Значительно позже, в конце 50-х годов, Г. Коган справедливо писал о концерте Гилельса: «Многое зависит здесь не от качеств исполнения, а от качеств восприятия. На большое здание нужно смотреть с другого расстояния, чем на маленькую картинку. Чтобы воспринять, услышать гилельсовский замысел… надо тоже несколько „отодвинуться“, переменить слуховую „точку зрения“».
И в другом месте, по другому поводу (в статье о Джоне Огдоне), приведя слова Бузони о том, что нужно мыслить «большими отрезками как частями еще большего целого», Коган повторяет: «Существует укоренившаяся привычка слушать музыку слишком „близко“, „в лупу“, деталь за деталью, фраза за фразой, интонация за интонацией… Чтобы услышать, понять… [иную] трактовку, надо переменить привычную слуховую „точку зрения“, научиться слушать „издали“, охватывая „одним взглядом“ крупные музыкальные построения и их соотношения. Не все это умеют».
Необходимо прибавить несколько слов об одном «недостатке», а именно о технике — примитивной, как вы знаете.
Конечно, в своей книге Хентова не раз характеризует виртуозность Гилельса; определения, дающиеся в превосходных степенях, — куда же денешься! — опускаю; меня интересует другое. То и дело она попадает в курьезные ситуации. Например: в довоенные годы Гилельс не исполнял музыку советских композиторов. Причина того, по Хентовой, следующая: «Даже после того, как он завоевал признание, перед ним стояло еще много элементарных (!) пианистических задач, разрешать которые следовало на классическом материале». Потому-то Гилельс и «ограничивает» себя в репертуаре. Ну как?! Это у Гилельса-то — элементарные пианистические проблемы?!
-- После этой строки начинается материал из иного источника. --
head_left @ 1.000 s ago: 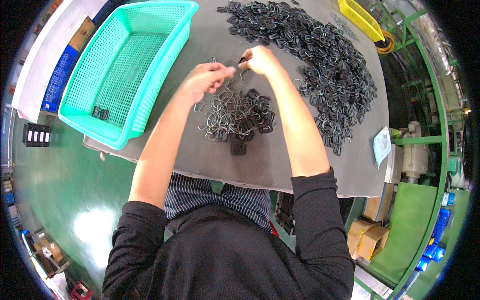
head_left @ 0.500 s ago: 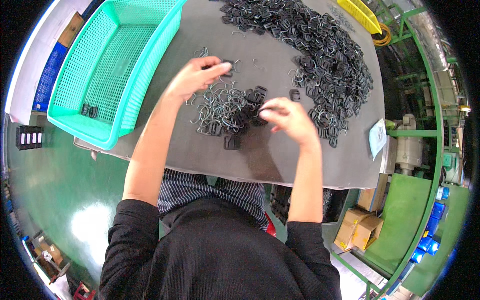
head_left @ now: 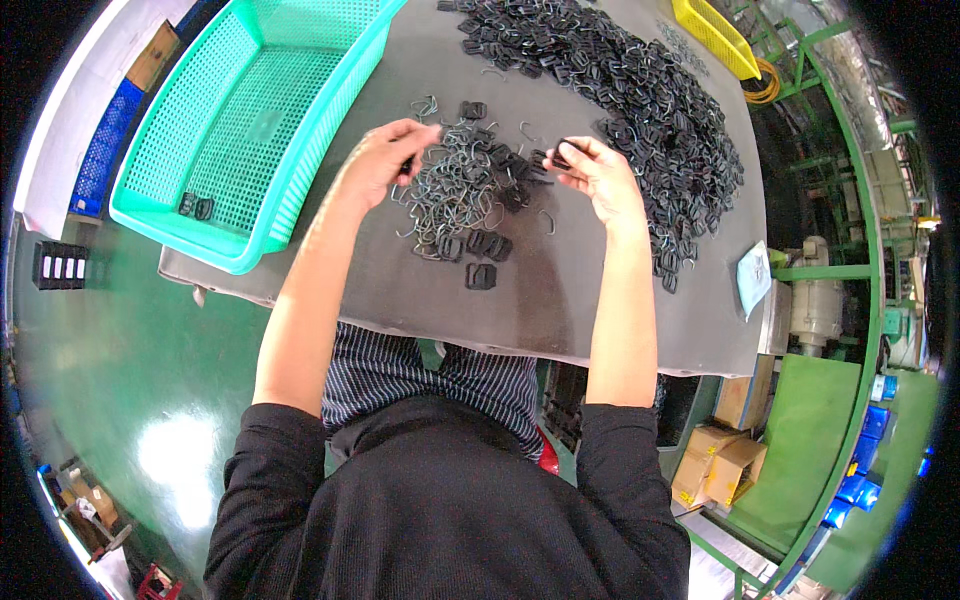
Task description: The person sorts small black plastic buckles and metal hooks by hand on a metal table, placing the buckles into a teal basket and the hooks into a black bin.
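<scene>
My left hand (head_left: 385, 160) hovers over the left side of a heap of bent metal wire clips (head_left: 450, 195), fingers pinched on a small piece that looks like one of the clips. My right hand (head_left: 603, 178) is raised at the heap's right side and holds a black plastic buckle (head_left: 563, 153) between thumb and fingertips. The hands are about a hand's width apart. A few loose black buckles (head_left: 480, 275) lie just in front of the heap on the grey table mat (head_left: 560, 300).
A large pile of black buckles (head_left: 650, 100) stretches across the back right of the table. A green mesh basket (head_left: 300, 190) stands at the left with two dark pieces (head_left: 195, 206) in its near corner. A yellow basket (head_left: 715, 35) sits far back right. Cardboard boxes (head_left: 715, 465) stand on the floor.
My hands, joined at the back a second ago, separated. The right hand dipped to the near buckles and has come back up with a black buckle; the left stayed over the clips.
</scene>
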`<state>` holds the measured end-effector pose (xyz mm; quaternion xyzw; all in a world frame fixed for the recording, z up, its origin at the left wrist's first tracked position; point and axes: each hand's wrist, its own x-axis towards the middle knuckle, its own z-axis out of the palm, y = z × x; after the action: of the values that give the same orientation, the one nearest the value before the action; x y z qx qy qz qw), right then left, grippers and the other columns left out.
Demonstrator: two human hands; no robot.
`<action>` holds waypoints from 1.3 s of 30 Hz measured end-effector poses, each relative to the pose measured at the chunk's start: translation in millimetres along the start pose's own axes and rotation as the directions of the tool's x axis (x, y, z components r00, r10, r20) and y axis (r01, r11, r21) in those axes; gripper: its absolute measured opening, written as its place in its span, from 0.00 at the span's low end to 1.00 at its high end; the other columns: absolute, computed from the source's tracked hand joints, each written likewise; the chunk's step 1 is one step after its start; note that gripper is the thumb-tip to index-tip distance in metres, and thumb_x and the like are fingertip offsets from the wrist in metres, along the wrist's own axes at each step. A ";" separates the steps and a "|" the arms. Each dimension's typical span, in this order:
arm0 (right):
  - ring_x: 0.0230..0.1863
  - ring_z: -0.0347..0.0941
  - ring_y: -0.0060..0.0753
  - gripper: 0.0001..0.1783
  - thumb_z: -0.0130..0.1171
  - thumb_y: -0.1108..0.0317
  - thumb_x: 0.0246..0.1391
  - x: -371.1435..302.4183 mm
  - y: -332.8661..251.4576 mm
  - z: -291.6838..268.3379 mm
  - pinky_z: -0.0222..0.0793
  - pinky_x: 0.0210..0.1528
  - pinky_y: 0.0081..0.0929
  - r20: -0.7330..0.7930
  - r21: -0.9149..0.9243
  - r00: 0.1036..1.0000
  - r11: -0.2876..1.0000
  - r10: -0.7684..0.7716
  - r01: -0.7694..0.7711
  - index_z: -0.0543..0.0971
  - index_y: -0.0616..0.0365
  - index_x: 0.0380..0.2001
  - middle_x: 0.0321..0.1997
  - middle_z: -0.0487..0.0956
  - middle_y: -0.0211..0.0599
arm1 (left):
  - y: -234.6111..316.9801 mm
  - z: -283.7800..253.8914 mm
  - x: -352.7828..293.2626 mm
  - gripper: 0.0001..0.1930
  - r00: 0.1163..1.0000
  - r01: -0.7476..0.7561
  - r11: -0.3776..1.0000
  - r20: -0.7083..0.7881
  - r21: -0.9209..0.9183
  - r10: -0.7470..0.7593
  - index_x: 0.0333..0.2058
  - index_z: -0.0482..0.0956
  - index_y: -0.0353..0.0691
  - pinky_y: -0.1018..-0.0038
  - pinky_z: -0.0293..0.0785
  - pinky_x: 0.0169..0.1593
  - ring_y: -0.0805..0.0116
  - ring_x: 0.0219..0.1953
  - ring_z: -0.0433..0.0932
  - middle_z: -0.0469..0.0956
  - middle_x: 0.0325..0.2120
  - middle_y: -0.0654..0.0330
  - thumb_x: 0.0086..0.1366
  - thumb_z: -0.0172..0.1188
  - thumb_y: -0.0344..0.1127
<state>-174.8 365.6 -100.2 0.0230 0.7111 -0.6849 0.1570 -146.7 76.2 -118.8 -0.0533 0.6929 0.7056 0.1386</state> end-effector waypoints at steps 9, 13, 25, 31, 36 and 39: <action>0.25 0.70 0.20 0.14 0.65 0.58 0.44 29.2 21.3 19.0 0.64 0.25 0.20 -0.074 -0.233 0.996 0.970 0.050 -0.066 0.78 0.55 0.30 0.21 0.74 0.26 | 1.7 42.8 7.9 0.12 0.941 -0.236 0.706 -0.026 0.668 0.338 0.30 0.80 0.42 0.70 0.69 0.31 0.65 0.23 0.73 0.76 0.21 0.56 0.51 0.65 0.43; 0.34 0.76 0.36 0.20 0.67 0.52 0.39 67.7 17.5 46.0 0.69 0.38 0.32 -0.029 -0.709 0.962 0.684 -0.272 0.172 0.79 0.55 0.31 0.29 0.80 0.39 | 12.4 16.8 7.6 0.11 0.966 -0.143 0.711 -0.058 0.688 0.250 0.30 0.79 0.39 0.74 0.66 0.29 0.75 0.23 0.70 0.73 0.19 0.60 0.51 0.64 0.39; 0.34 0.78 0.37 0.20 0.68 0.54 0.39 111.8 -3.5 60.8 0.71 0.39 0.34 0.099 -0.572 0.991 0.820 0.086 -0.014 0.82 0.54 0.34 0.30 0.81 0.38 | 10.8 -19.7 7.3 0.12 0.988 0.075 0.944 0.150 -0.323 -0.027 0.37 0.75 0.39 0.87 0.60 0.21 0.81 0.23 0.70 0.75 0.24 0.67 0.61 0.56 0.42; 0.18 0.65 0.17 0.14 0.65 0.57 0.43 69.8 -30.1 21.9 0.56 0.18 0.18 0.039 -0.486 0.998 0.874 0.040 -0.016 0.82 0.57 0.22 0.16 0.73 0.26 | 12.4 5.5 33.4 0.16 0.994 0.083 0.971 0.095 -0.224 -0.063 0.38 0.76 0.41 0.83 0.68 0.25 0.74 0.32 0.77 0.78 0.30 0.61 0.61 0.56 0.47; 0.24 0.71 0.19 0.11 0.63 0.61 0.45 33.6 -10.2 -26.6 0.58 0.21 0.14 -0.009 0.125 0.999 0.991 0.046 -0.044 0.74 0.52 0.30 0.29 0.76 0.26 | 7.7 42.0 58.4 0.21 0.958 -0.088 0.621 -0.104 0.778 0.267 0.33 0.79 0.39 0.67 0.72 0.40 0.59 0.35 0.78 0.79 0.29 0.54 0.54 0.60 0.53; 0.27 0.72 0.21 0.10 0.62 0.62 0.47 14.3 0.7 -13.1 0.61 0.23 0.15 -0.057 0.456 0.997 0.890 0.047 -0.016 0.75 0.50 0.33 0.29 0.75 0.25 | 8.1 55.5 65.1 0.17 0.973 -0.072 0.556 -0.065 0.828 0.222 0.28 0.80 0.38 0.68 0.71 0.38 0.57 0.34 0.78 0.79 0.29 0.53 0.52 0.63 0.48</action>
<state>-190.7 375.9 -104.4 0.0934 0.5352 -0.8286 0.1348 -204.6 139.2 -126.5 0.0183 0.9514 0.3057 0.0313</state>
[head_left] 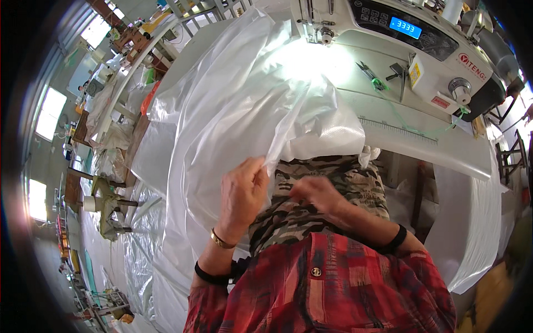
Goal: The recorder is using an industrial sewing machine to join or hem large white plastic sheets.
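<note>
A large sheet of translucent white plastic (222,116) spreads over the sewing table and drapes off its left and front edges. Its edge is pinched in my left hand (243,191), in front of the table, and a gathered fold runs from those fingers up toward the sewing machine (383,33). Over my lap is my right hand (320,195), apart from the sheet and smeared by motion, so its fingers cannot be made out. Light falls on the sheet beneath the machine's needle area (322,36).
Thread snips (371,76) with green thread lie right of the lit area. A ruler strip (397,131) runs along the table's front. Stacked white sheets (472,233) hang at the right. At the left, a stool (105,204) carries a thread cone beside more plastic.
</note>
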A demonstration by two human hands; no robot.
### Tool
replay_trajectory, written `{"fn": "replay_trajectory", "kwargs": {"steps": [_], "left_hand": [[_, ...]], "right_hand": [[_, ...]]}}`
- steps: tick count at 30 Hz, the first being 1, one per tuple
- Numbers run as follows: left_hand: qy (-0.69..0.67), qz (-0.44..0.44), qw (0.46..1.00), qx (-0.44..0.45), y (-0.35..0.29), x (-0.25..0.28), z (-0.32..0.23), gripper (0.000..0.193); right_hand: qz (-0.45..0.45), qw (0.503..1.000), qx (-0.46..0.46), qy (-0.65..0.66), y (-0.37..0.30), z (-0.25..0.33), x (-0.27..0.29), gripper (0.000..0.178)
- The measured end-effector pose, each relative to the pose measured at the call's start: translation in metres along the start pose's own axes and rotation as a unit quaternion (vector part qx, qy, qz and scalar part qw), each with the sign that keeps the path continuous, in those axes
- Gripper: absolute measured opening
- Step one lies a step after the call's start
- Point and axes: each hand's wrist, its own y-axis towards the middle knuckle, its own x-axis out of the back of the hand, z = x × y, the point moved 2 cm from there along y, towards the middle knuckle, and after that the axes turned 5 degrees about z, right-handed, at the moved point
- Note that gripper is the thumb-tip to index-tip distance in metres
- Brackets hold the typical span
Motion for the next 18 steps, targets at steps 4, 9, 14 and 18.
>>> {"fn": "replay_trajectory", "kwargs": {"steps": [4, 9, 14, 18], "left_hand": [[-0.27, 0.003, 0.948, 0.171, -0.004, -0.011, 0.019, 0.021], [-0.011, -0.018, 0.988, 0.153, 0.011, -0.006, 0.009, 0.022], [0.053, -0.043, 0.995, 0.076, 0.015, 0.004, 0.019, 0.015], [-0.141, -0.065, 0.982, 0.104, 0.019, 0.006, 0.028, 0.02]], "right_hand": [[-0.151, 0.93, 0.02, 0.336, -0.01, 0.004, 0.027, 0.045], [-0.246, 0.871, 0.179, 0.386, -0.022, 0.017, 0.038, 0.042], [-0.355, 0.878, 0.263, 0.185, -0.044, 0.059, 0.036, 0.026], [-0.368, 0.882, 0.291, -0.04, -0.057, 0.085, 0.034, 0.015]]}}
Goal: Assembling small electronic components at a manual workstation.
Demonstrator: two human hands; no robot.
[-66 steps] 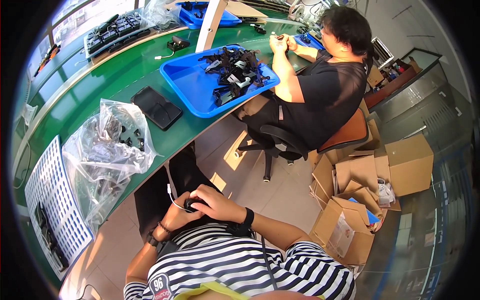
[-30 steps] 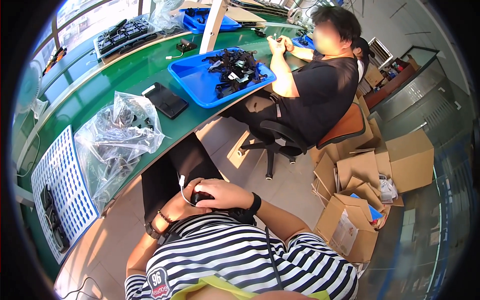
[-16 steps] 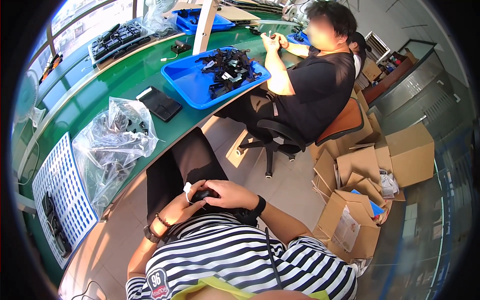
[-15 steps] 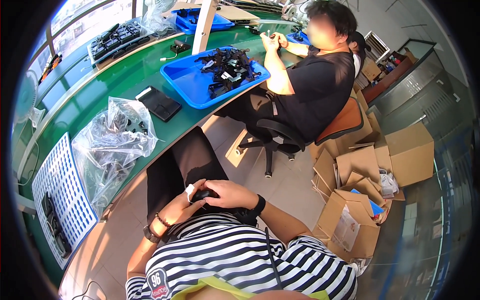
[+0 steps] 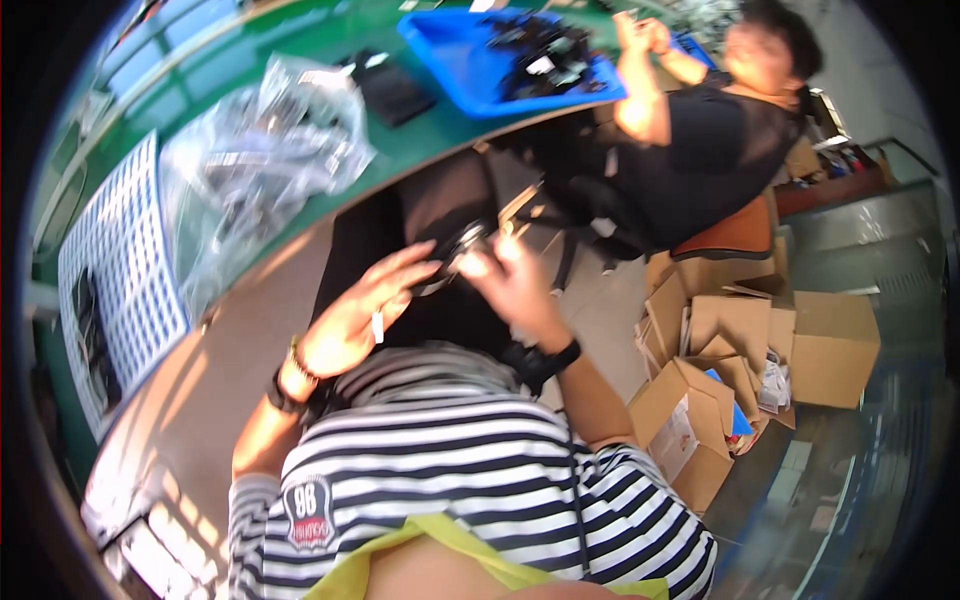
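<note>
Above my lap, my right hand (image 5: pixel 510 285) grips a small glossy black part (image 5: pixel 466 243) between thumb and fingers; motion blur hides its exact kind. Beside it, my left hand (image 5: pixel 365 310) is open, with its fingers stretched out toward the part. Whether those fingertips touch the part I cannot tell. A white wrap (image 5: pixel 377 327) is on a digit of the left hand.
A clear plastic bag (image 5: pixel 285 150) lies on the green table (image 5: pixel 400 150), beside a patterned white-and-blue sheet (image 5: pixel 130 270). Farther back are a black flat case (image 5: pixel 395 90) and a blue tray (image 5: pixel 450 60) of black parts. A seated co-worker (image 5: pixel 700 160) and cardboard boxes (image 5: pixel 690 420) are at right.
My hands have parted and moved forward, away from my belly. The left fingers have straightened off the black part, which stays in my right hand. The whole view has shifted.
</note>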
Не может быть никаких кривотолков: Нейгауз учил Гилельса — ему было, что сказать своему ученику. А Гилельс, как мы знаем, умел учиться, но он мог — и это важнейшее обстоятельство! — «присвоить» только то, что было ему «созвучно»: слишком ярка и сильна была его индивидуальность. И сам метод их работы во многом различался. Однако в описании Хентовой учение Гилельса у Нейгауза порою выглядит довольно забавно. Ее развернутый рассказ цитирую, в порядке исключения, по первому изданию книги: изложение там, пожалуй, более красочное. Читаем: «Стараясь проводить побольше времени с Нейгаузом — „дышать с ним одним воздухом“, — Гилельс стал бывать у него дома. Иногда Нейгауз в это время занимался, и тогда Гилельсу приходилось ждать в другой комнате. Невольно он прислушивался.